* What this task involves
Quote exactly the lines spanning from the top of the data below to the line that contains "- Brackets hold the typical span", including both.
+++++
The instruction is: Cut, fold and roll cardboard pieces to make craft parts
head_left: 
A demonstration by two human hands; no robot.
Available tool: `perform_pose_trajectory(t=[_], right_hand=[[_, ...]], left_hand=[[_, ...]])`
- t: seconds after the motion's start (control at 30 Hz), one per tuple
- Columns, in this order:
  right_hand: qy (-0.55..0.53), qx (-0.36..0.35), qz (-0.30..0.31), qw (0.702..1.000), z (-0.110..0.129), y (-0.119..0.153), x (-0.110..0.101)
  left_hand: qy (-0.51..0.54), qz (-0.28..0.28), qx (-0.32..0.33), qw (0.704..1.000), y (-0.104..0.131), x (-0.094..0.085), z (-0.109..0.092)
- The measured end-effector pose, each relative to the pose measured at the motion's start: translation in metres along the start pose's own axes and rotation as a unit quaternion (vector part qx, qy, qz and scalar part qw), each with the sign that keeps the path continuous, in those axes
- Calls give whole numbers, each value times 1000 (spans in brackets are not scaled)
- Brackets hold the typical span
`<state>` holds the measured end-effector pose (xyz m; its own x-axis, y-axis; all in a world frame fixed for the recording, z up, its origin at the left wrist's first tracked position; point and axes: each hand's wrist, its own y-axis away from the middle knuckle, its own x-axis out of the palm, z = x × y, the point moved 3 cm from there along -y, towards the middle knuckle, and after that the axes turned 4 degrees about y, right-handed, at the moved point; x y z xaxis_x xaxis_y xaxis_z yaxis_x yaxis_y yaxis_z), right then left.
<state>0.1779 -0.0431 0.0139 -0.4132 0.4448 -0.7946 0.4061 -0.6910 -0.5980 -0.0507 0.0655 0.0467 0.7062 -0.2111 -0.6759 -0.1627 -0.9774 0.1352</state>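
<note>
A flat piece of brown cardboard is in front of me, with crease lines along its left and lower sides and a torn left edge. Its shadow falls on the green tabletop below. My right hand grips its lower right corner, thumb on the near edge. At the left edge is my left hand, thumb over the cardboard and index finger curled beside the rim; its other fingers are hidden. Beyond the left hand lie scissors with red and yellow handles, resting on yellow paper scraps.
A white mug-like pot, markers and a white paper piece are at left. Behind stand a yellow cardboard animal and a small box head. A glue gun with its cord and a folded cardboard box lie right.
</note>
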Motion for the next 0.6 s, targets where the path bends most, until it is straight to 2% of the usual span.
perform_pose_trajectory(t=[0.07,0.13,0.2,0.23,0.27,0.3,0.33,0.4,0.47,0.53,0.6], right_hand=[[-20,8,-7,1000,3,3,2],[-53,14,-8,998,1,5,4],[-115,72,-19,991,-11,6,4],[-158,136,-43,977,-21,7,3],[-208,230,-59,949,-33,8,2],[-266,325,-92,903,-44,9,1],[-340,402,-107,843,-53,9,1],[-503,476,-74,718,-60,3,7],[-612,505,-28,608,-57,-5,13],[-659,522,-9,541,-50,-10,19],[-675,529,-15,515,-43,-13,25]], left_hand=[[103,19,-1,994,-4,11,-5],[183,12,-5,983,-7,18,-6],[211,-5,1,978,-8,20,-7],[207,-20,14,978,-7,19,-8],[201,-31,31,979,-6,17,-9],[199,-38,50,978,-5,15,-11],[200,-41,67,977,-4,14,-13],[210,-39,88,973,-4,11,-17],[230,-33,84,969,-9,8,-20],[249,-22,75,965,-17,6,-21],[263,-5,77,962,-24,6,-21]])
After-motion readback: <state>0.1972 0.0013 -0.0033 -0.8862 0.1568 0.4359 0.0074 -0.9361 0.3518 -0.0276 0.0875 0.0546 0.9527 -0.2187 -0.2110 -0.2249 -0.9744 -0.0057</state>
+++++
* Answer box
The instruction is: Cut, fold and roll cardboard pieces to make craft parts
head_left: 
A demonstration by two human hands; no robot.
Available tool: `perform_pose_trajectory(t=[_], right_hand=[[_, ...]], left_hand=[[_, ...]])`
- t: seconds after the motion's start (control at 30 Hz), one per tuple
- Columns, in this order:
  right_hand: qy (-0.55..0.53), qx (-0.36..0.35), qz (-0.30..0.31), qw (0.702..1.000), z (-0.110..0.129), y (-0.119..0.153), x (-0.110..0.101)
  left_hand: qy (-0.51..0.54), qz (-0.28..0.28), qx (-0.32..0.33), qw (0.704..1.000), y (-0.104..0.131), x (-0.094..0.085), z (-0.109..0.092)
- The measured end-effector pose, each relative to the pose measured at the motion's start: translation in metres along the start pose's own axes and rotation as a unit quaternion (vector part qx, qy, qz and scalar part qw), each with the sign that keeps the path continuous, in those axes
- Calls give whole numbers, each value times 1000 (spans in brackets are not scaled)
- Brackets hold the typical span

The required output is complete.